Exercise description: Output every line from the beginning of the records through the line that contains "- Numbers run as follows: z", exactly as it appears.

• • •

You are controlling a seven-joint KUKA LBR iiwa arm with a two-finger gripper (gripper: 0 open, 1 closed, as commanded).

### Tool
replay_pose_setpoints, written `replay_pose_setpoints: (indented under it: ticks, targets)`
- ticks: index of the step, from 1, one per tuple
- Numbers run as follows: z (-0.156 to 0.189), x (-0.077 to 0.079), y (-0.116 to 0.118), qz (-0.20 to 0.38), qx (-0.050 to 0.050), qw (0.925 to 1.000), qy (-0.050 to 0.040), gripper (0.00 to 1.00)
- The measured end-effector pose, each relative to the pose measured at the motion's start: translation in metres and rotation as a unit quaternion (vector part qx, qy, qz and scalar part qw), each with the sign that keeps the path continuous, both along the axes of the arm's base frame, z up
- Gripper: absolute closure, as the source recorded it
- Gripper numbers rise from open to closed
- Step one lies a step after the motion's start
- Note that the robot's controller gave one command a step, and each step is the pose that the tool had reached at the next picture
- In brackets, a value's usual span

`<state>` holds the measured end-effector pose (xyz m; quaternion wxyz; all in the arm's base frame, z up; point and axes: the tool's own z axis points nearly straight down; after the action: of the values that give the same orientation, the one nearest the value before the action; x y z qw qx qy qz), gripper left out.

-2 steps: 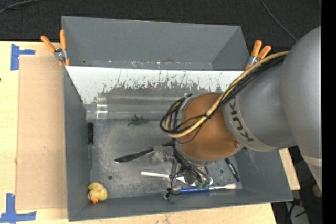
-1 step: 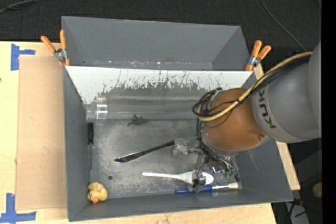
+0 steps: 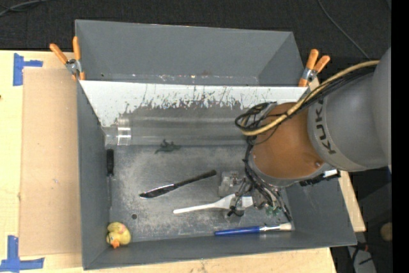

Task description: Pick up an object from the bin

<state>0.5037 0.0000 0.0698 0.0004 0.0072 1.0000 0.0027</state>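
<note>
Grey bin (image 3: 185, 51) floor carries a black knife (image 3: 179, 184), white utensil (image 3: 201, 207) and blue pen (image 3: 249, 231). Gripper (image 3: 241, 201) sits at the utensil's right end; whether it is spread or pinching, I cannot tell.

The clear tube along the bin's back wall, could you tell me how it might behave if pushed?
The clear tube lies on its side, so it would probably roll. Its smooth, see-through wall looks slippery and is likely light.

Grey bin (image 3: 185, 57): knife (image 3: 179, 184), white utensil (image 3: 201, 206), pen (image 3: 246, 231), yellow duck (image 3: 117, 234)
</note>
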Motion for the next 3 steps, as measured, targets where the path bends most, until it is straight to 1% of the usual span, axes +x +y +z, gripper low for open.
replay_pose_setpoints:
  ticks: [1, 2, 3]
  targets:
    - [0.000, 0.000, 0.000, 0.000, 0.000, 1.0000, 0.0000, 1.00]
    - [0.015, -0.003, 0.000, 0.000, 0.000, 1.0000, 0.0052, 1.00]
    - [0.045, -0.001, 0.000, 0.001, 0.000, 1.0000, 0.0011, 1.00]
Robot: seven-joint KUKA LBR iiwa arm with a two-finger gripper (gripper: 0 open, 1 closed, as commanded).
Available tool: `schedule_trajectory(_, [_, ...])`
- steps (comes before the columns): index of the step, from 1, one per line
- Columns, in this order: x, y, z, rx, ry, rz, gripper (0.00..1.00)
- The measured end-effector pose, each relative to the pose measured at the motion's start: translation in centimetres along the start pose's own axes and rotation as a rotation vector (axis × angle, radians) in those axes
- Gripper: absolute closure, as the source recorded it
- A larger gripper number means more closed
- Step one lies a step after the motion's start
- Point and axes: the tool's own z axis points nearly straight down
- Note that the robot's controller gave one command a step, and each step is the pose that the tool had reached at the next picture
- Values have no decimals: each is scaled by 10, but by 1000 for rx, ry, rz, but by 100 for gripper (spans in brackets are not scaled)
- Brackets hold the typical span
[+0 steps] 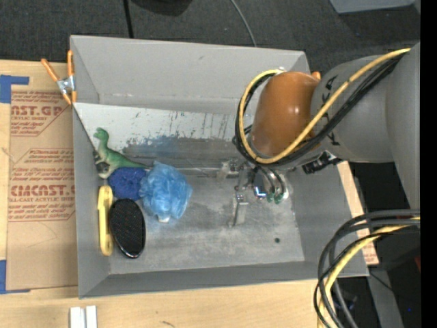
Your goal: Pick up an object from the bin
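Brush (128, 227) with a black oval head and a yellow handle lies nearest, at the left front of the bin (205, 268). Behind it sits the sponge (165, 191), a light blue puff of ruffled mesh, touching a dark blue lump (126, 181). A green dinosaur (108, 154) stands farther back. Right of the sponge, the gripper (235, 190) is over bare floor, its fingers apart with nothing between them.
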Motion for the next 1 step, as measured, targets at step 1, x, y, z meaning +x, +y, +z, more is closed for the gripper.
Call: schedule_trajectory(1, [-2, 0, -5, 0, -7, 0, 0])
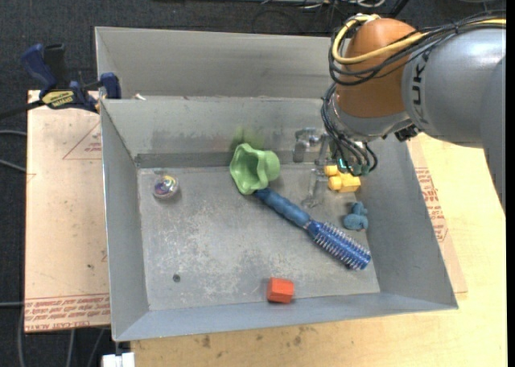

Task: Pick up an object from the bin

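Approach looks like the step in hand: the gripper (312, 166) hangs low near the bin's (201, 277) back right corner, between a crumpled green cup (254, 167) and a small yellow block (344, 181), over the handle of a blue brush (310, 227). You cannot tell whether it is open or closed, and you see nothing in its grasp. Next, I judge, you must commit to one piece; the brush, long and slim, lies diagonally toward the front right corner.
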Available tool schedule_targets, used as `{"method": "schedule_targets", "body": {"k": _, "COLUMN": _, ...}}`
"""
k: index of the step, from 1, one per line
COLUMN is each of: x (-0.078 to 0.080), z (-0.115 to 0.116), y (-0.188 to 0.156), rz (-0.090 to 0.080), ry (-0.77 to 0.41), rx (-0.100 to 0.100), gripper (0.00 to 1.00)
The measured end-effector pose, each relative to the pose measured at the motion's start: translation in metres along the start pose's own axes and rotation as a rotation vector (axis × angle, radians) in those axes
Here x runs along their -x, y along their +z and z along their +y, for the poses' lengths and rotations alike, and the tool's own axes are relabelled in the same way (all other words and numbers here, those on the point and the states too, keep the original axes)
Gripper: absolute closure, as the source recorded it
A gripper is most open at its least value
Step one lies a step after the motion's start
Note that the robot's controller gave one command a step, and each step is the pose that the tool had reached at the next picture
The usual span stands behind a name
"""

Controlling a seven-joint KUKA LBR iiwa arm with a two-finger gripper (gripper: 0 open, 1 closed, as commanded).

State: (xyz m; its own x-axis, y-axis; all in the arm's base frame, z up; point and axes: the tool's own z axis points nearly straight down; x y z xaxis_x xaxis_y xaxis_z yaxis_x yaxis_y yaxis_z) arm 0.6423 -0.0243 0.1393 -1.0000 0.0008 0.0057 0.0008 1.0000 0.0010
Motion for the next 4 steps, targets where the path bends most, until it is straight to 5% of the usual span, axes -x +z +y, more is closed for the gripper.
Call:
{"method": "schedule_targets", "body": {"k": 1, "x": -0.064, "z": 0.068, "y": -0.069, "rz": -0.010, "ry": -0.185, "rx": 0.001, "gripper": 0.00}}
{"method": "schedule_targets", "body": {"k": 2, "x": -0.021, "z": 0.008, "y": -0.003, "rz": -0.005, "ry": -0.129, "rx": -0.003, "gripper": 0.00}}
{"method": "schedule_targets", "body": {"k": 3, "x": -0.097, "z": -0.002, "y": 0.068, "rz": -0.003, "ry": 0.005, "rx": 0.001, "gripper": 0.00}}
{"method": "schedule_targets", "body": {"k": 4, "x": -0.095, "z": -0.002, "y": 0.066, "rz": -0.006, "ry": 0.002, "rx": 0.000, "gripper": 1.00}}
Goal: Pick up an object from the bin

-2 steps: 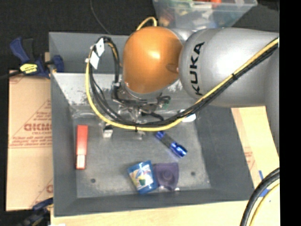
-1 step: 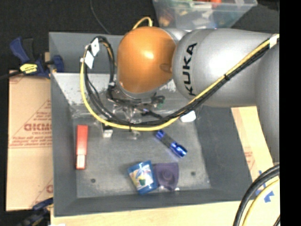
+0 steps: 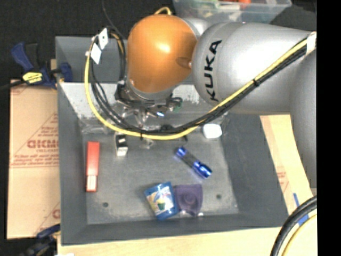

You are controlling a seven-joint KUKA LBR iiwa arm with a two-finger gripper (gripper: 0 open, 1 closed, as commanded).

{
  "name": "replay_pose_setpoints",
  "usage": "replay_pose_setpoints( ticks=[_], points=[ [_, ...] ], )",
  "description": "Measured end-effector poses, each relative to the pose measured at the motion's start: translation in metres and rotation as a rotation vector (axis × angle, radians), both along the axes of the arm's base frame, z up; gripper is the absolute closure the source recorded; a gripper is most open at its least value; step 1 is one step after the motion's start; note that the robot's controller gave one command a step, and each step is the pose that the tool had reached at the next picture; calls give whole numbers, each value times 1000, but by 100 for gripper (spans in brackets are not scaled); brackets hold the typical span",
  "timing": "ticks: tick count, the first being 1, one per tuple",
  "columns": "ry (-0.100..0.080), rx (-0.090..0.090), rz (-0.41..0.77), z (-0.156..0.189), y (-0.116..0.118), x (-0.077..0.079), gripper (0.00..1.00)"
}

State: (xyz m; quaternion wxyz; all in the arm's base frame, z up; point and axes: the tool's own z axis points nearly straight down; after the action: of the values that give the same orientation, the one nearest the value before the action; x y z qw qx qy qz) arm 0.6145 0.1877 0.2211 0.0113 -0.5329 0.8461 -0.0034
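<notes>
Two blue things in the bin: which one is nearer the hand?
The slim blue tube, lying slantwise right of centre. It is nearer the hand than the squarish blue packet, which lies lower in the view beside a purple thing.

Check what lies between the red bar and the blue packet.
Nothing: in the camera view, bare bin floor separates the red bar from the blue packet.

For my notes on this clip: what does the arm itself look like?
A thick, rounded silver-grey arm with black KUKA lettering. An orange dome-shaped cover caps the wrist. A yellow cable and a black one run along the arm and loop around the wrist, beside a small white tag.
</notes>
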Motion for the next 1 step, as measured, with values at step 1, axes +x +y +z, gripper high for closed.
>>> replay_pose_setpoints(
  ticks=[1],
  points=[
    [3, 0, 14, -19, 6, 7, 0]
  ],
)
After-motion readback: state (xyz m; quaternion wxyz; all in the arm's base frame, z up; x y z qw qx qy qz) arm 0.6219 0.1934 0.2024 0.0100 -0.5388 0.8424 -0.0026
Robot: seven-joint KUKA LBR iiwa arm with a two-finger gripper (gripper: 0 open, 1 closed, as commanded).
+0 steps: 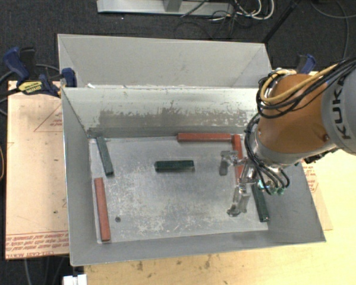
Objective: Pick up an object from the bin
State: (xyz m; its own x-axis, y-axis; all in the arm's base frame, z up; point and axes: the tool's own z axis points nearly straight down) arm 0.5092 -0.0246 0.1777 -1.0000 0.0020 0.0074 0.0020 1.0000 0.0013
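Observation:
My gripper [232, 184] is low over the right part of the bin floor. Its two fingers stand open, one fingertip [226, 161] toward the back and the other toward the front, with only bare floor between them. A thin red-brown bar [238, 150] lies just right of the rear finger, partly hidden under the wrist. A dark green bar [261, 206] lies right of the front finger, along the right wall. A short dark green block [174, 167] rests in the middle of the bin, well left of the fingers.
A long red-brown bar [204, 137] lies along the back wall. A grey-green bar [104, 157] sits at the back left, and another red-brown bar [102, 210] runs along the left wall. The arm's orange cover and cables hang over the right wall.

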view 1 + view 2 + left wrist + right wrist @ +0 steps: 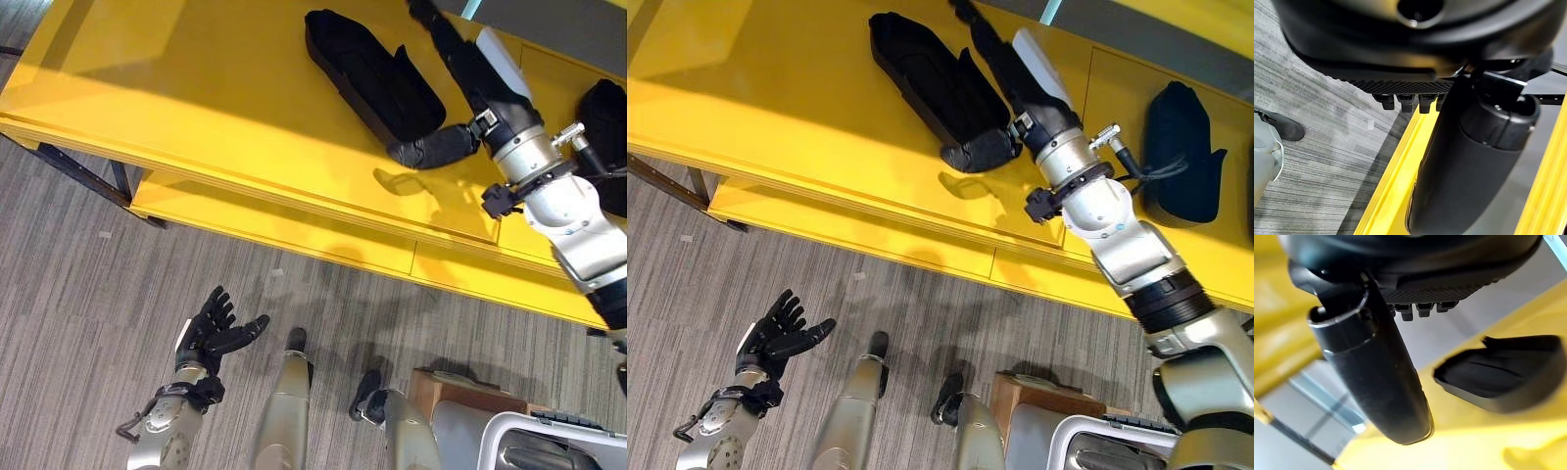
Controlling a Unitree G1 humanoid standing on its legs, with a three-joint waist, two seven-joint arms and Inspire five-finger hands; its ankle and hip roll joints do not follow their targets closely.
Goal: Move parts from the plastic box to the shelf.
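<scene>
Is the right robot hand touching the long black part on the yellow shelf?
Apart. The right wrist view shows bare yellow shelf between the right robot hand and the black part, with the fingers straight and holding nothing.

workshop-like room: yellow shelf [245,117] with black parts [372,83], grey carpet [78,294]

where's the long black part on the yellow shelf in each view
Left eye view: black part top centre, beside the right hand.
Right eye view: same part top centre-left.
Right wrist view: a black part past the thumb, probably the same.
Left wrist view: can't make it out.
Shared landmark: yellow shelf.
</scene>
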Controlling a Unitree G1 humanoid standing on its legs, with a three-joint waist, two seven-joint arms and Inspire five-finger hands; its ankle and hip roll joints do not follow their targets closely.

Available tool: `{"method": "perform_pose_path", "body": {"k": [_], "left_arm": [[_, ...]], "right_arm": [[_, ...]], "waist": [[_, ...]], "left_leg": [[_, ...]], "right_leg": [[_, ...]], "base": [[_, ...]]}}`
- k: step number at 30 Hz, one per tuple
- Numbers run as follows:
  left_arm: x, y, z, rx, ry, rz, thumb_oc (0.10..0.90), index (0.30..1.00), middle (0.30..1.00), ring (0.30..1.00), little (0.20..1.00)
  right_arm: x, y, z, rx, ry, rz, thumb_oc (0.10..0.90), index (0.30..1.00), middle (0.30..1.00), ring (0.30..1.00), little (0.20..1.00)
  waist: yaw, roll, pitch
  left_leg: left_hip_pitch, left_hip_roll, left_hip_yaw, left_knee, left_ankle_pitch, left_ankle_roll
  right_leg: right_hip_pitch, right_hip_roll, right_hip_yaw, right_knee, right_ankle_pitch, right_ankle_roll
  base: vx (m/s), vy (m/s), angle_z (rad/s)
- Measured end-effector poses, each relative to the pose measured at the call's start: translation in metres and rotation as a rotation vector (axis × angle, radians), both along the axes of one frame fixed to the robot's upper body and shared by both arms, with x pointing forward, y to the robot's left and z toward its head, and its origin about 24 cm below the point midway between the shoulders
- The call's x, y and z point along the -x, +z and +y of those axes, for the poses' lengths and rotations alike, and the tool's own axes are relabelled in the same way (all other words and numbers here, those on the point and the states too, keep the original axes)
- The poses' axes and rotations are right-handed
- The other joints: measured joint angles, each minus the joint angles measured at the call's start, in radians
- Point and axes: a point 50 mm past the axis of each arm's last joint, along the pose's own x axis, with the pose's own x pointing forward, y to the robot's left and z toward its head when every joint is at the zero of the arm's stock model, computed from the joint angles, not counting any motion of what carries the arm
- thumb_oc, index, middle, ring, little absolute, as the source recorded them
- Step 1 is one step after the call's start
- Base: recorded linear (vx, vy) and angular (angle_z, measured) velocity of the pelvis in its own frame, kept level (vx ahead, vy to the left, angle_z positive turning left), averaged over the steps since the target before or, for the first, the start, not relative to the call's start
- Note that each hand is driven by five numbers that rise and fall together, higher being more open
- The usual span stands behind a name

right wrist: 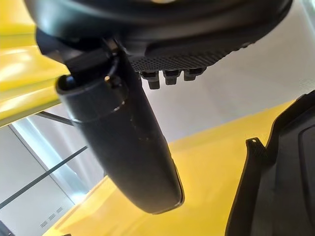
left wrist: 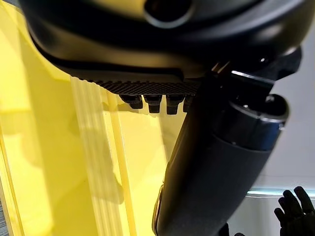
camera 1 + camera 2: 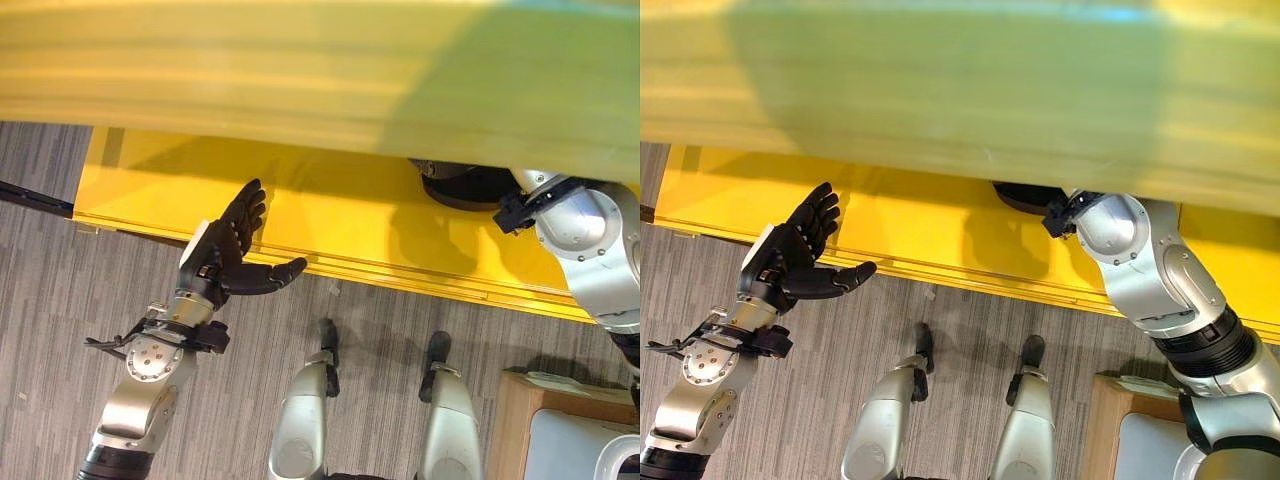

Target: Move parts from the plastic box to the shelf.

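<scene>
Overhead, closest to your camera, the upper board of the yellow metal shelf (image 3: 330,70) spans twelve o'clock, its lower yellow deck (image 3: 340,215) behind. Your right robot hand (image 1: 128,147) reaches beneath the board at two o'clock beside a black moulded plastic part (image 1: 275,182) lying on the deck; fingers extended, gripping nothing. Your left robot hand (image 3: 232,250) hovers at nine o'clock over the deck edge, fingers spread, empty. A pale wooden box (image 3: 515,420) sits at five o'clock on the grey carpet floor (image 3: 50,290).
</scene>
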Motion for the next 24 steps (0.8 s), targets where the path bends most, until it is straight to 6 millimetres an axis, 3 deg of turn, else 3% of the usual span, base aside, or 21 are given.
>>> {"method": "perform_pose_path", "body": {"k": [17, 19, 24], "left_arm": [[-0.002, -0.01, -0.005, 0.001, -0.014, 0.055, 0.9, 1.0, 1.0, 1.0, 1.0], [-0.002, -0.014, -0.008, 0.028, -0.013, 0.062, 0.9, 1.0, 1.0, 1.0, 1.0], [0.001, -0.033, -0.012, 0.078, -0.002, 0.132, 0.9, 1.0, 1.0, 1.0, 1.0]], "right_arm": [[-0.007, -0.013, 0.012, -0.16, 0.065, 0.096, 0.9, 1.0, 1.0, 1.0, 1.0], [-0.012, -0.021, 0.01, -0.179, 0.034, 0.14, 0.9, 1.0, 1.0, 1.0, 1.0], [-0.015, -0.071, 0.011, -0.334, 0.031, 0.294, 0.9, 1.0, 1.0, 1.0, 1.0]], "waist": [[-0.008, 0.0, 0.0], [-0.008, 0.0, 0.0], [-0.027, -0.002, -0.002]], "left_leg": [[0.059, -0.003, 0.0, -0.019, 0.0, 0.0], [0.076, -0.004, 0.0, -0.033, 0.002, 0.0], [0.205, -0.006, 0.0, -0.128, 0.014, 0.003]], "right_leg": [[0.06, 0.0, -0.003, -0.015, -0.002, 0.003], [0.078, 0.0, -0.006, -0.029, -0.001, 0.004], [0.229, 0.008, -0.034, -0.147, 0.03, 0.018]], "base": [[0.0, 0.0, 0.0], [0.02, 0.013, 0.03], [0.19, 0.036, 0.04]]}}
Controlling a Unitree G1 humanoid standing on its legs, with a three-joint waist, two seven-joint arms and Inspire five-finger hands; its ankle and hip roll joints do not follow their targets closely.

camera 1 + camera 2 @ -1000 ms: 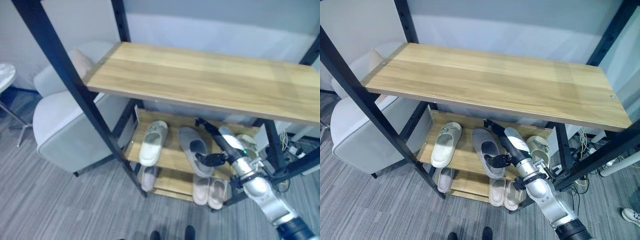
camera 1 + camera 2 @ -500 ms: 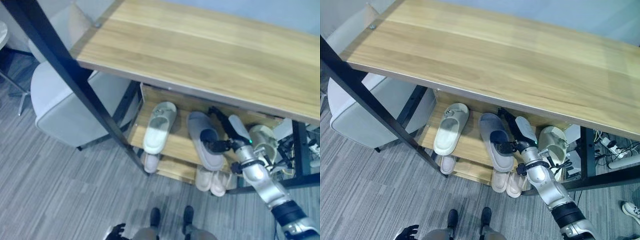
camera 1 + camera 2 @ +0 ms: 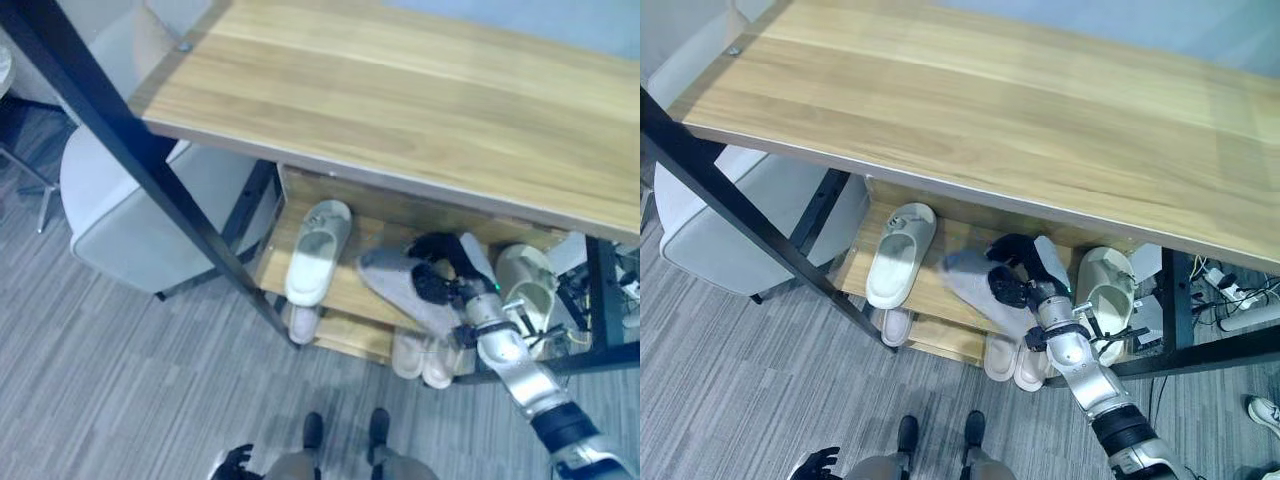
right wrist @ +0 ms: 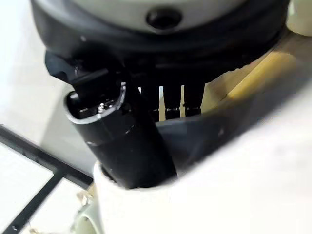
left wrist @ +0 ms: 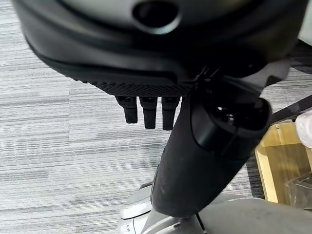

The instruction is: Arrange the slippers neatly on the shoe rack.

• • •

Result:
You are controlling a seven-joint KUKA LBR iiwa arm with a two-finger gripper (gripper: 0 open, 1 closed, as commanded).

### Tool
replay_pose_setpoints, written `replay_pose_setpoints: (indented under it: ticks, targets)`
- ticks: index of the step, from 1, one per tuple
- Numbers run as follows: z (-0.156 to 0.189), x (-0.077 to 0.079), y (-0.116 to 0.118), qz (-0.20 to 0.38), qx (-0.050 to 0.050), qw (0.925 to 1.000), qy (-0.050 to 0.040), gripper (0.00 to 1.00)

The response to the exercise is now finished.